| ACTIVITY |
Would you set down each line of the data below exactly?

| ENTRIES PROVIDED |

★ ★ ★ ★

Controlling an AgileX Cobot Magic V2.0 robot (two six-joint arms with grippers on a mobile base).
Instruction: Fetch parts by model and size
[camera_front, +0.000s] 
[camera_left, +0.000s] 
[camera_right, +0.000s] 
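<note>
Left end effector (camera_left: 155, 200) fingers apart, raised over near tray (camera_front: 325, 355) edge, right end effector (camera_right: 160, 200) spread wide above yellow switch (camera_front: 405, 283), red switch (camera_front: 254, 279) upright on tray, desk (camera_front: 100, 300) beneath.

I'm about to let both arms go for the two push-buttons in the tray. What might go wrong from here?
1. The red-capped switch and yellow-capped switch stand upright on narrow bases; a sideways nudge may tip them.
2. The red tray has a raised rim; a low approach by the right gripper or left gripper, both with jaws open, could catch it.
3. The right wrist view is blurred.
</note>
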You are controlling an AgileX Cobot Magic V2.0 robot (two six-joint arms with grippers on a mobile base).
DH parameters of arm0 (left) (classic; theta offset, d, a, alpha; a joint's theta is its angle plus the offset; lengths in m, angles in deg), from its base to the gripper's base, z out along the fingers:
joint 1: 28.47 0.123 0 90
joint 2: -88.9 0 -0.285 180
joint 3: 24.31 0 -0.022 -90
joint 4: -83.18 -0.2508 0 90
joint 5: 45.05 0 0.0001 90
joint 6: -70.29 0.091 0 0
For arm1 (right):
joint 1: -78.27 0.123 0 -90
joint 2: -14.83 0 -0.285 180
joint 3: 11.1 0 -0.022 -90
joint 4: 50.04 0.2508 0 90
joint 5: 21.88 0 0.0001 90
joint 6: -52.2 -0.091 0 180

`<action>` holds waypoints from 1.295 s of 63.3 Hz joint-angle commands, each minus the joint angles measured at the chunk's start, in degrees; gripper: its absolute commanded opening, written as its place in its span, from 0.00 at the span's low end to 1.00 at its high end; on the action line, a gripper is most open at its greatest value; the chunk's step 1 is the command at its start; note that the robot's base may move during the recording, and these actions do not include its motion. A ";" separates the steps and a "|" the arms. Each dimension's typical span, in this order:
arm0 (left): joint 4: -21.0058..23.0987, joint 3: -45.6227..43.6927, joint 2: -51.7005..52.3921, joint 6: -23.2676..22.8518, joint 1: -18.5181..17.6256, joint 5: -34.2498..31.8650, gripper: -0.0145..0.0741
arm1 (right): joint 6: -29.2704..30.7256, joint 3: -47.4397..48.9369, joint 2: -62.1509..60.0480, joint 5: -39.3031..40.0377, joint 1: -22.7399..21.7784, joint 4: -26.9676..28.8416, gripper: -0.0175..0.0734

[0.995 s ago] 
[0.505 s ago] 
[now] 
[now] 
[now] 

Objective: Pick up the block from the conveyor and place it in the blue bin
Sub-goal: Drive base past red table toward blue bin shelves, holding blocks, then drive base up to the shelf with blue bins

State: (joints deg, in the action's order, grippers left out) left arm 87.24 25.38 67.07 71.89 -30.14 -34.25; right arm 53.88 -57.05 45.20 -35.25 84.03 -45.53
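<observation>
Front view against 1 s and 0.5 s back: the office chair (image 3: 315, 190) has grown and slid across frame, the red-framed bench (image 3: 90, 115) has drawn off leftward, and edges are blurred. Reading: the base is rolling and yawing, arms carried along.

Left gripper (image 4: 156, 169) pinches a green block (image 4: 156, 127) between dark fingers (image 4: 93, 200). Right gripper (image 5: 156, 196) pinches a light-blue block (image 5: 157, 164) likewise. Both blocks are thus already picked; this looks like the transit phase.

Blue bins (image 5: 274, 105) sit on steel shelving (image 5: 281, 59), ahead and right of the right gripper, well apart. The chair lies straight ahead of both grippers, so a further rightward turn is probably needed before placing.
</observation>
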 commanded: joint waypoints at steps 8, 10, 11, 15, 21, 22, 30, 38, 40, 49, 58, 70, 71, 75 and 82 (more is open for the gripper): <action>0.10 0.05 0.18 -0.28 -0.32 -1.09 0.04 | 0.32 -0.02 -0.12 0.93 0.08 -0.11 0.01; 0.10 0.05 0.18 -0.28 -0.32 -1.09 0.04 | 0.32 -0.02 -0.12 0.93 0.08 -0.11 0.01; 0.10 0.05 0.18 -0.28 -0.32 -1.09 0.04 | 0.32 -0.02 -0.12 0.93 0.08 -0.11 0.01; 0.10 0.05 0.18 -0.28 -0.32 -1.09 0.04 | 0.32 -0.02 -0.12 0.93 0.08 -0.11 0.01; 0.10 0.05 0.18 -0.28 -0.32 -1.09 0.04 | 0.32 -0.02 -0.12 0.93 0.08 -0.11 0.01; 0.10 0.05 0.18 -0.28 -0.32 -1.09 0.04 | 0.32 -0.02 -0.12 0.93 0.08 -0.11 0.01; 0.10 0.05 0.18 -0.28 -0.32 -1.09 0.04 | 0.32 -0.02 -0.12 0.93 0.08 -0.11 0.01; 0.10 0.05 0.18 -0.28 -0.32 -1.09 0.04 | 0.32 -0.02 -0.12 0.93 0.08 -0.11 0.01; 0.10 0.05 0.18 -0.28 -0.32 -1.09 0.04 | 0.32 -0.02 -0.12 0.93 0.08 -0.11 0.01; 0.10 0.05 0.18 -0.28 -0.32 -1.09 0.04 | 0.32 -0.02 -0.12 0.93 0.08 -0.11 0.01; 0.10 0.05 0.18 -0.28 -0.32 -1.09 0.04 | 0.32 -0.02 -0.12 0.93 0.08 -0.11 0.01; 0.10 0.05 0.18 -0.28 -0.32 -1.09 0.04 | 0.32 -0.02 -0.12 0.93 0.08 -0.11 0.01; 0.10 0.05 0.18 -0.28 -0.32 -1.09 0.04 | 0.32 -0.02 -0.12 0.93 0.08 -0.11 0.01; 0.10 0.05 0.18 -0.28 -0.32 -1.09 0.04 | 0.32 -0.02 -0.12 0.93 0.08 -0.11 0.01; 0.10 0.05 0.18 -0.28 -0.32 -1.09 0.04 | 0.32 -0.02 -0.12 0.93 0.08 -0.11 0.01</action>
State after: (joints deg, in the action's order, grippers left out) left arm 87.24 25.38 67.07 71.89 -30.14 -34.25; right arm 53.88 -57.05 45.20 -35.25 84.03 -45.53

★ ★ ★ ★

| TASK OUTPUT |
Controlling an AgileX Cobot Magic V2.0 robot (two six-joint arms with grippers on a mobile base).
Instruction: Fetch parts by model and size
[camera_front, +0.000s] 
[camera_left, +0.000s] 
[camera_right, +0.000s] 
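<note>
Left end effector (camera_left: 155, 200) fingers apart, raised over near tray (camera_front: 325, 355) edge, right end effector (camera_right: 160, 200) spread wide above yellow switch (camera_front: 405, 283), red switch (camera_front: 254, 279) upright on tray, desk (camera_front: 100, 300) beneath.

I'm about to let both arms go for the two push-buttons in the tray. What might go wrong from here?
1. The red-capped switch and yellow-capped switch stand upright on narrow bases; a sideways nudge may tip them.
2. The red tray has a raised rim; a low approach by the right gripper or left gripper, both with jaws open, could catch it.
3. The right wrist view is blurred.
</note>
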You are controlling an AgileX Cobot Magic V2.0 robot (two six-joint arms with grippers on a mobile base).
DH parameters of arm0 (left) (classic; theta offset, d, a, alpha; a joint's theta is its angle plus the offset; lengths in m, angles in deg), from its base to the gripper's base, z out along the fingers:
joint 1: 28.47 0.123 0 90
joint 2: -88.9 0 -0.285 180
joint 3: 24.31 0 -0.022 -90
joint 4: -83.18 -0.2508 0 90
joint 5: 45.05 0 0.0001 90
joint 6: -70.29 0.091 0 0
For arm1 (right):
joint 1: -78.27 0.123 0 -90
joint 2: -14.83 0 -0.285 180
joint 3: 11.1 0 -0.022 -90
joint 4: 50.04 0.2508 0 90
joint 5: 21.88 0 0.0001 90
joint 6: -52.2 -0.091 0 180

`<action>` holds waypoints from 1.295 s of 63.3 Hz joint-angle commands, each minus the joint angles measured at the chunk's start, in degrees; gripper: its absolute commanded opening, written as its place in its span, from 0.00 at the span's low end to 1.00 at its high end; on the action line, a gripper is most open at its greatest value; the chunk's step 1 is the command at its start; note that the robot's base may move during the recording, and these actions do not include its motion. A ";" separates the steps and a "|" the arms. Each dimension's typical span, in this order:
arm0 (left): joint 4: -21.0058..23.0987, joint 3: -45.6227..43.6927, joint 2: -51.7005..52.3921, joint 6: -23.2676..22.8518, joint 1: -18.5181..17.6256, joint 5: -34.2498..31.8650, gripper: -0.0145..0.0741
arm1 (right): joint 6: -29.2704..30.7256, joint 3: -47.4397..48.9369, joint 2: -62.1509..60.0480, joint 5: -39.3031..40.0377, joint 1: -22.7399..21.7784, joint 4: -26.9676..28.8416, gripper: -0.0175..0.0734

[0.995 s ago] 
[0.505 s ago] 
[now] 
[now] 
[now] 

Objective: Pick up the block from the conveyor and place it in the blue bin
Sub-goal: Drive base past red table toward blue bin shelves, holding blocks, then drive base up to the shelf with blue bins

State: (joints deg, in the action's order, grippers left out) left arm 87.24 25.38 67.07 71.89 -30.14 -34.25; right arm 53.88 -57.05 45.20 -35.25 84.03 -45.53
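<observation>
Front view against 1 s and 0.5 s back: the office chair (image 3: 315, 190) has grown and slid across frame, the red-framed bench (image 3: 90, 115) has drawn off leftward, and edges are blurred. Reading: the base is rolling and yawing, arms carried along.

Left gripper (image 4: 156, 169) pinches a green block (image 4: 156, 127) between dark fingers (image 4: 93, 200). Right gripper (image 5: 156, 196) pinches a light-blue block (image 5: 157, 164) likewise. Both blocks are thus already picked; this looks like the transit phase.

Blue bins (image 5: 274, 105) sit on steel shelving (image 5: 281, 59), ahead and right of the right gripper, well apart. The chair lies straight ahead of both grippers, so a further rightward turn is probably needed before placing.
</observation>
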 commanded: joint waypoints at steps 8, 10, 11, 15, 21, 22, 30, 38, 40, 49, 58, 70, 71, 75 and 82 (more is open for the gripper): <action>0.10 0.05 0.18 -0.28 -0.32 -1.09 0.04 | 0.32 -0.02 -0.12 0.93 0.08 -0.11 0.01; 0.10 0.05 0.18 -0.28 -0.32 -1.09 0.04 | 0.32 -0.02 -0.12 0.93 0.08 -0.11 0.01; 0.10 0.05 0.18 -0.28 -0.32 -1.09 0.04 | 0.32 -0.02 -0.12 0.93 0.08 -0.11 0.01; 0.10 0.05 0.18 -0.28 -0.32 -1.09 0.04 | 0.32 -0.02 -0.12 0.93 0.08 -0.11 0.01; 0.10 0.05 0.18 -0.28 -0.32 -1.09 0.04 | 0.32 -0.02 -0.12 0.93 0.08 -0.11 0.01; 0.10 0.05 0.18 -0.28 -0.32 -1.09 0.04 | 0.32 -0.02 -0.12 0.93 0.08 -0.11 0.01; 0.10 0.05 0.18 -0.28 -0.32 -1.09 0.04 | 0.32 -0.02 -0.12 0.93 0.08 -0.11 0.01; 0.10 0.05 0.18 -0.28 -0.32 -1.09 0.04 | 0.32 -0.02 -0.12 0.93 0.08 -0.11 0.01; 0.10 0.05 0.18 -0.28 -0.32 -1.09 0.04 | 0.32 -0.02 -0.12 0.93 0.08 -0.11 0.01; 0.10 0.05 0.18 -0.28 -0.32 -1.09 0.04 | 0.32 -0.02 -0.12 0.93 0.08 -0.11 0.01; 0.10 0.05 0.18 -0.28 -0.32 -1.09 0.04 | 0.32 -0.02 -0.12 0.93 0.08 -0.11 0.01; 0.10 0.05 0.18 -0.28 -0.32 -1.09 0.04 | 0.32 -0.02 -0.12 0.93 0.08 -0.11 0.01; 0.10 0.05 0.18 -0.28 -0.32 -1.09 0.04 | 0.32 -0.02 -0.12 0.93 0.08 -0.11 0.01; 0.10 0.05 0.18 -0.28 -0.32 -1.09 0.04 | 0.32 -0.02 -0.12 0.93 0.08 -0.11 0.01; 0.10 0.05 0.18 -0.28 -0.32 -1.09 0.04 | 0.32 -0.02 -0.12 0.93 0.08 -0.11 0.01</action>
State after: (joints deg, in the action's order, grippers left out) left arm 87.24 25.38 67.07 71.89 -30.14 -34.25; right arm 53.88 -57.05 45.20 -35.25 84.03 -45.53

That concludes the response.